Page MenuHomePhabricator

During deployment old servers may populate new cache URIs
Closed, ResolvedPublic

Description

@Spage wrote:

E3 deployed several extensions with changed modules today. GettingStarted had a new RL module 'ext.gettingstarted.openTask' for a new JS file resources/ext.gettingstarted.openTask.js. scap finished 4:19PDT [00:19:44]
50 minutes after scap finished I visited a page that should have had the new code, but didn't.

My hypothesis: during scap, some user requested a page that ran the new PHP code that adds the new module, so her browser made the request to bits.wikimedia.org for modules including the new module. At that time the bits server didn't yet have the JS file, so the server response reports "missing". But then RL happily caches that response for X minutes, where X is a long time, well over 50 minutes.

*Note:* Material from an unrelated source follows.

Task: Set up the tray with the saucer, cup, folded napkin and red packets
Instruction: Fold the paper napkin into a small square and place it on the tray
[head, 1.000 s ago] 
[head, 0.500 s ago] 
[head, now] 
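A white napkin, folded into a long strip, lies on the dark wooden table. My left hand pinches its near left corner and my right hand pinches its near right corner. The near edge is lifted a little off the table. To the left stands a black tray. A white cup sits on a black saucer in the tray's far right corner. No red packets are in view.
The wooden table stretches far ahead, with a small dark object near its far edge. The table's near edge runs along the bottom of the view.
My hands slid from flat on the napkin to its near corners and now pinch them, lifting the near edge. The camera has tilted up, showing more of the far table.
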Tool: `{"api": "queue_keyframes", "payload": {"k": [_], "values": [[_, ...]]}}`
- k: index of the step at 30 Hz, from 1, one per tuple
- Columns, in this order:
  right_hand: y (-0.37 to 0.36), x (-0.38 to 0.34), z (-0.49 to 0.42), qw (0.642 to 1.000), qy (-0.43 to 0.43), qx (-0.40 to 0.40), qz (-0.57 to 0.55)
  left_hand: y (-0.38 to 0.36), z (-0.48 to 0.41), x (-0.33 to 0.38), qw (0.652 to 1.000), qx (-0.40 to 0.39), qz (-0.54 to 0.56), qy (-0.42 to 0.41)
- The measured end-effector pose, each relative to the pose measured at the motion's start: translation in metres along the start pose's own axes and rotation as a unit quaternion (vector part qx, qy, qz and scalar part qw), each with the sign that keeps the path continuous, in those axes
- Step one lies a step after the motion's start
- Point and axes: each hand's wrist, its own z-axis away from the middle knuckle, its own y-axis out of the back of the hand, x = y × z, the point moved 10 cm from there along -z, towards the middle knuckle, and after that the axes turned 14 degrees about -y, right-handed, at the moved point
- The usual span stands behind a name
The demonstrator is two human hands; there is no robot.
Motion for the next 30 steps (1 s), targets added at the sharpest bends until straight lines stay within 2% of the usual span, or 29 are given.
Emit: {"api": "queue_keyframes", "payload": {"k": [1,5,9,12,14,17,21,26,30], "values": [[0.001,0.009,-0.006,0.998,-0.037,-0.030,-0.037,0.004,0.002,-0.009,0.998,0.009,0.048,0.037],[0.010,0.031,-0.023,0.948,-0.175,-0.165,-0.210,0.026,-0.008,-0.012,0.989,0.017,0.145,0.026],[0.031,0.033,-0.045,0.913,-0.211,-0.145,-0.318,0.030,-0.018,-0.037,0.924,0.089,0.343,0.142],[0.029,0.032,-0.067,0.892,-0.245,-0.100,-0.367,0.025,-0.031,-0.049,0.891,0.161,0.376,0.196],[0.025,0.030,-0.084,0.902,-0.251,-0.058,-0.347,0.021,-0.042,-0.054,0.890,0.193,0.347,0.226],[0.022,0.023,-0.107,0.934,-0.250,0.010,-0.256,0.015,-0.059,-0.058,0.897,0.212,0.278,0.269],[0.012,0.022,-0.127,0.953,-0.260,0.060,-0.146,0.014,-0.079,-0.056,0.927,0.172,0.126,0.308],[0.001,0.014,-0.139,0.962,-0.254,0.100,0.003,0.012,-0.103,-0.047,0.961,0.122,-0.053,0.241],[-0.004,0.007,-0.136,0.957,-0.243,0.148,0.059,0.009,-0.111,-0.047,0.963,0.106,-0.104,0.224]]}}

This might be a dupe of T39812 , "Module cache should be invalidated (newer timestamp) when lesser old items are removed or added (scripts, style, messages)"

It turned out the original report above was indeed T39812. However there is a larger issue here.

During deployment, any change that introduces use of a new URL that is deterministically versioned and has large max-age, has a risk of indefinitely polluting the cache.

The time line is as follows:

  • Start deployment (scap, sync-file, sync-dir).
  • Server A receives new code deployment.
  • Client 1 request a page.
  • Server A responds to client 1 with the page, build with the new code.
  • Client 1 receives page from server A and requests any secondary resources (e.g. referenced script, style or image). – This resource has URIs like /static/file-name?{hash} or /load.php?module=name&{hash}.
  • Server B responds to client 1 and provides the requested resource based on its name.
  • Server B receives new code deployment.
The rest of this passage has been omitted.